Do you know how much extra overhead we'd incur if we read at must one
tag granule at a time, instead of PAGE_SIZE?

I'm guessing that in practice strcpy_from_user() type operations copy
much less than a page most of the time, so what we lose in uaccess
overheads we _might_ regain in less redundant copying.
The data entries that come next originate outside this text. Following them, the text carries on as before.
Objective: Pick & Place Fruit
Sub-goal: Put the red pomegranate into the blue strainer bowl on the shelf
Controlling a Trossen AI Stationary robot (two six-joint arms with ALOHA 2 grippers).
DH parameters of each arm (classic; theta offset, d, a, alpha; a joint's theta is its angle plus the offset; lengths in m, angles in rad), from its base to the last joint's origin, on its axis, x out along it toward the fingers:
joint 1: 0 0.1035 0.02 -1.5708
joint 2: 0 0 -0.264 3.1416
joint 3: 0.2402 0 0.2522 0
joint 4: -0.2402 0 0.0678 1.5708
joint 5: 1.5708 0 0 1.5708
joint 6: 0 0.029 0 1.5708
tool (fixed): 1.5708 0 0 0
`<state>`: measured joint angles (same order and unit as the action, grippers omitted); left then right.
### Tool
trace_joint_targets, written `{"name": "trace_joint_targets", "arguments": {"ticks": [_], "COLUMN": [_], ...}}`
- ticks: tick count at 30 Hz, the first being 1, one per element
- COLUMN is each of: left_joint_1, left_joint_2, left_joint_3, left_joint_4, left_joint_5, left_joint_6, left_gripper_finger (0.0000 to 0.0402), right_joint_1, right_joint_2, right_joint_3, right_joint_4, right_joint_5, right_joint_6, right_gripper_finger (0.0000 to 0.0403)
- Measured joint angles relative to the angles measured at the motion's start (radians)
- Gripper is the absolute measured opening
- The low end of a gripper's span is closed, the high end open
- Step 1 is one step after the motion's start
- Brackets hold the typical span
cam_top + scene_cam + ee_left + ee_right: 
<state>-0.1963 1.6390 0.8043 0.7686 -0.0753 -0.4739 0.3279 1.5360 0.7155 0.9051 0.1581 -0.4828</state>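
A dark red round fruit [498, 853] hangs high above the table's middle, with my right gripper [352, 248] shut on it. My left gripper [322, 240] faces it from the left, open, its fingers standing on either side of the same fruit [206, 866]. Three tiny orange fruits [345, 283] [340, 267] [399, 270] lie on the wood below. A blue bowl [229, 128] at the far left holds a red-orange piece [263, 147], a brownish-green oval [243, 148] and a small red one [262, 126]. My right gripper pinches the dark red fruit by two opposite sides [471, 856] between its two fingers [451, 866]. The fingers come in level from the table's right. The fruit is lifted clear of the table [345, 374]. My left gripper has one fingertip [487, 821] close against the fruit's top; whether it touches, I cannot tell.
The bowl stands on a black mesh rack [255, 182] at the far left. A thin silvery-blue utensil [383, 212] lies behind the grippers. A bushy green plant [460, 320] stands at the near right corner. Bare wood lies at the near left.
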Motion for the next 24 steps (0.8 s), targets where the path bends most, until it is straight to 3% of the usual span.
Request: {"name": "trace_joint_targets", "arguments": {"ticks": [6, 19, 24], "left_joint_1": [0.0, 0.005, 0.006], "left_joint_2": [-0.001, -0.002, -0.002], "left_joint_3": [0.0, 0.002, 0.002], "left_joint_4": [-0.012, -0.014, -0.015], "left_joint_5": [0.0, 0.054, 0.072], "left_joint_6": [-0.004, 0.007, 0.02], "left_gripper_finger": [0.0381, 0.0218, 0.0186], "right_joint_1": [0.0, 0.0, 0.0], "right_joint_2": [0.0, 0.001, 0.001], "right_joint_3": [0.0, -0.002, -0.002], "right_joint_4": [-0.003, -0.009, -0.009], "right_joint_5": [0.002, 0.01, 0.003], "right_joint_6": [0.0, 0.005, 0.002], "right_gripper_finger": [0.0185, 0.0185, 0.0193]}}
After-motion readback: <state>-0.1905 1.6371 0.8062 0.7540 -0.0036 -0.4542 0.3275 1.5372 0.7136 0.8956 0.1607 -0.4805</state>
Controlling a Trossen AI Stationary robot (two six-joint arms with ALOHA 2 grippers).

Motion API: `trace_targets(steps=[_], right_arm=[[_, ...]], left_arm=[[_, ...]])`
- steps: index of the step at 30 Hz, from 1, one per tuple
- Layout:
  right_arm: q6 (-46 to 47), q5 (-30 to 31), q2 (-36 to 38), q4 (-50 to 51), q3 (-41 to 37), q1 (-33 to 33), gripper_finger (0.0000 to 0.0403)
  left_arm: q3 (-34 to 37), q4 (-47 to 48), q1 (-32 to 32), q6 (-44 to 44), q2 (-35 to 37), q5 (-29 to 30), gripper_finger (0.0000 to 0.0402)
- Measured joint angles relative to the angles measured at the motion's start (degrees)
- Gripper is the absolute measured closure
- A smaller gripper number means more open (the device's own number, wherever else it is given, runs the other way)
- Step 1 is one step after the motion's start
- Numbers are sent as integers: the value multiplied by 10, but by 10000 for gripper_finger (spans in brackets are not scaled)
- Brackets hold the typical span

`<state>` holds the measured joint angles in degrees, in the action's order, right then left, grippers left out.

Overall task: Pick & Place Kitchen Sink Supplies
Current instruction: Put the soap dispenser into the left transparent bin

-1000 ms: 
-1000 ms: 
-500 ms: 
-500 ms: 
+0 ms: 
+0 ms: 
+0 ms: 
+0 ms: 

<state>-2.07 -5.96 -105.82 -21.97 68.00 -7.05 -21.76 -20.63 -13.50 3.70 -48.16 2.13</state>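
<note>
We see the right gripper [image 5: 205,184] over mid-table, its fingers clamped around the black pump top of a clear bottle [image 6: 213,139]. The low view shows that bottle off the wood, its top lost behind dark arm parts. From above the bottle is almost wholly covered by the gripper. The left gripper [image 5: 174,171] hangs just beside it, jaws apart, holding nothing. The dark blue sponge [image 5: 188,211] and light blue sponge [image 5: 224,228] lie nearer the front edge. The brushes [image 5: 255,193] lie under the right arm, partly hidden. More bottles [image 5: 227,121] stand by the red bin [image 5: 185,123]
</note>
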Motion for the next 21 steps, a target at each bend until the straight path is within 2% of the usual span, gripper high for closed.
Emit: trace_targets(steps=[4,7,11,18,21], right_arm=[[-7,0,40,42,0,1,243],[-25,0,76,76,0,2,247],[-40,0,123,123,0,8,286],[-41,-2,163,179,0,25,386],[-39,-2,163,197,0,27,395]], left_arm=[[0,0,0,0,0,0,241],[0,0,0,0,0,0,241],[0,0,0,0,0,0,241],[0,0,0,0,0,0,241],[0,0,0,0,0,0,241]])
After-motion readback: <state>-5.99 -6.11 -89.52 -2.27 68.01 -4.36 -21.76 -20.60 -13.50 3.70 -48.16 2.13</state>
Would need behchmarking though.

[...]

Cheers
---Dave
Catalin Marinas April 28, 2020, 2:06 p.m. UTC | #4
On Mon, Apr 27, 2020 at 05:56:42PM +0100, Dave P Martin wrote:
> On Tue, Apr 21, 2020 at 03:26:00PM +0100, Catalin Marinas wrote:
> > The copy_mount_options() function takes a user pointer argument but not
> > a size. It tries to read up to a PAGE_SIZE. However, copy_from_user() is
> > not guaranteed to return all the accessible bytes if, for example, the
> > access crosses a page boundary and gets a fault on the second page. To
> > work around this, the current copy_mount_options() implementations
> > performs to copy_from_user() passes, first to the end of the current
> > page and the second to what's left in the subsequent page.
> > 
> > Some architectures like arm64 can guarantee an exact copy_from_user()
> > depending on the size (since the arch function performs some alignment
> > on the source register). Introduce an arch_has_exact_copy_from_user()
> > function and allow copy_mount_options() to perform the user access in a
> > single pass.
> > 
> > While this function is not on a critical path, the single-pass behaviour
> > is required for arm64 MTE (memory tagging) support where a uaccess can
> > trigger intra-page faults (tag not matching). With the current
> > implementation, if this happens during the first page, the function will
> > return -EFAULT.
> 
> Do you know how much extra overhead we'd incur if we read at must one
> tag granule at a time, instead of PAGE_SIZE?

Our copy routines already read 16 bytes at a time, so that's the tag
granule. With current copy_mount_options() we have the issue that it
assumes a fault in the first page is fatal.

Even if we change it to a loop of smaller uaccess, we still have the
issue of unaligned accesses which can fail without reading all that's
possible (i.e. the access goes across a tag granule boundary).

The previous copy_mount_options() implementation (from couple of months
ago I think) had a fallback to byte-by-byte, didn't have this issue.

> I'm guessing that in practice strcpy_from_user() type operations copy
> much less than a page most of the time, so what we lose in uaccess
> overheads we _might_ regain in less redundant copying.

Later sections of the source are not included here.